* Brief *
The lines to copy from the listing below are those that contain the string "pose".

─── Source data ───

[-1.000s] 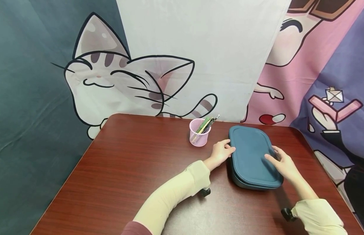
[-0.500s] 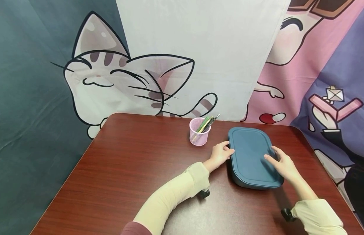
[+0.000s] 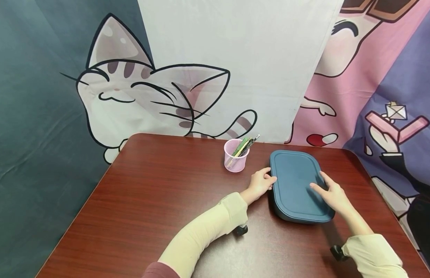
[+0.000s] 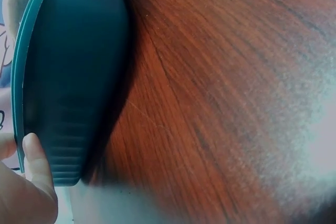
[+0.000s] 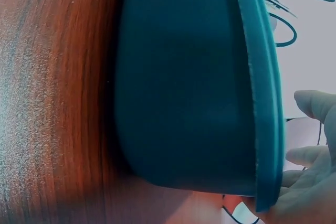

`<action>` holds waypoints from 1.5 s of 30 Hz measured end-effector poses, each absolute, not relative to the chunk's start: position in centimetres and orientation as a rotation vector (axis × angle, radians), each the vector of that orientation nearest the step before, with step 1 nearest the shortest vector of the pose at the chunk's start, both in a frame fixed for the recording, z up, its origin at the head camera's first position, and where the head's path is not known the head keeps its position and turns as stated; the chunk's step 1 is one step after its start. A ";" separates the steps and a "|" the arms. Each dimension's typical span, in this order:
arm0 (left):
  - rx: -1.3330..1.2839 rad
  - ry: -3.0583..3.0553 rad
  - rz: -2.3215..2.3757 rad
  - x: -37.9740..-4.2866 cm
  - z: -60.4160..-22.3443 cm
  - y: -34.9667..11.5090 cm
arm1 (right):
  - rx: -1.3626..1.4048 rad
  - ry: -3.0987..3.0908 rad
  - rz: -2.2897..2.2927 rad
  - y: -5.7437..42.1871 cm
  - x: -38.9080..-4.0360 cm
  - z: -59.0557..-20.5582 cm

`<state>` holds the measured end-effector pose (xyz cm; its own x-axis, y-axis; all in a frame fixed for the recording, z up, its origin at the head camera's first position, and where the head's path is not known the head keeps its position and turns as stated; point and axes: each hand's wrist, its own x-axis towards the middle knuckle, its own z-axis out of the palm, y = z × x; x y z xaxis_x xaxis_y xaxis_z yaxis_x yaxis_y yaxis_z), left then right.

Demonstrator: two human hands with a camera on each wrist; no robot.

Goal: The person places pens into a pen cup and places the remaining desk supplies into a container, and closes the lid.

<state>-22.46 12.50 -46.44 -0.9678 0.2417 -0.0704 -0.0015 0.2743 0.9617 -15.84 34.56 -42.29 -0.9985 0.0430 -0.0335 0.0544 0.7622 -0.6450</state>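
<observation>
A dark blue rectangular storage box [image 5: 189, 87] stands at the table's right side. Its flat blue lid [image 3: 296, 181] covers the top. At the lid's left edge is my left hand [image 3: 259, 184], its fingers curled in. The left wrist view has the thumb [image 4: 32, 150] against the box wall below the rim, with another fingertip on the lid side. My right hand [image 3: 334, 195] lies at the right edge, thumb stretched out over the lid and fingers spread; part of those fingers is hidden beyond the edge.
A pink pen cup [image 3: 234, 164] holding several pens [image 3: 243, 146] stands left of the box near the table's back edge. Behind the brown wooden table [image 3: 149, 193] hangs a cartoon-printed cloth [image 3: 263, 58]. A dark object [image 3: 423, 216] shows at the far right.
The front edge of the lid has settled down onto the box, where a step showed at first. My right thumb has shifted slightly left over the lid; my left hand stays almost still.
</observation>
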 end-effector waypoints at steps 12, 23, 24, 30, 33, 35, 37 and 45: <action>0.204 2.323 1.800 -22.3 -46.7 12.5 | 0.094 2.925 -1.017 34.5 -16.2 -42.5; 0.406 2.589 1.448 -23.0 -45.9 11.1 | 0.047 2.991 -1.053 35.0 -16.4 -41.8; 0.433 2.617 1.418 -23.1 -45.8 10.8 | 0.048 3.012 -1.071 35.2 -16.4 -41.6; 0.642 2.685 1.407 -23.6 -44.7 7.6 | 0.038 3.298 -1.104 36.1 -16.4 -40.8; 0.688 2.695 1.470 -23.9 -44.0 5.4 | 0.028 3.508 -1.077 36.7 -16.6 -40.6; 0.696 2.736 1.495 -24.0 -43.5 3.7 | -0.018 3.636 -1.060 37.2 -16.7 -40.5; 0.715 2.798 1.486 -24.3 -43.2 1.7 | -0.065 3.714 -1.038 37.7 -16.7 -40.4; 0.732 3.152 1.010 -26.0 -42.5 -7.7 | -0.150 3.737 -0.751 40.0 -16.6 -40.5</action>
<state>-26.03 -7.67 -42.50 -0.8775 0.3220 0.3553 0.4686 0.7334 0.4926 -16.63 39.96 -40.49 -0.7795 0.0539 0.6241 -0.1913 0.9282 -0.3191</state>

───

* Result of this exercise *
`<action>` holds waypoints from 1.5 s of 30 Hz measured end-effector poses, each absolute, not relative to the chunk's start: position in centimetres and orientation as a rotation vector (axis × angle, radians), each the vector of that orientation nearest the step before, with step 1 nearest the shortest vector of the pose at the chunk's start, both in a frame fixed for the recording, z up, its origin at the head camera's first position, and where the head's path is not known the head keeps its position and turns as stated; the chunk's step 1 is one step after its start. A ";" separates the steps and a "|" the arms. Each dimension's typical span, in this order:
`<state>` holds the measured end-effector pose (xyz cm; its own x-axis, y-axis; all in a frame fixed for the recording, z up, its origin at the head camera's first position, and where the head's path is not known the head keeps its position and turns as stated; point and axes: each hand's wrist, its own x-axis towards the middle knuckle, its own z-axis out of the palm, y = z × x; x y z xaxis_x xaxis_y xaxis_z yaxis_x yaxis_y yaxis_z), left then right.

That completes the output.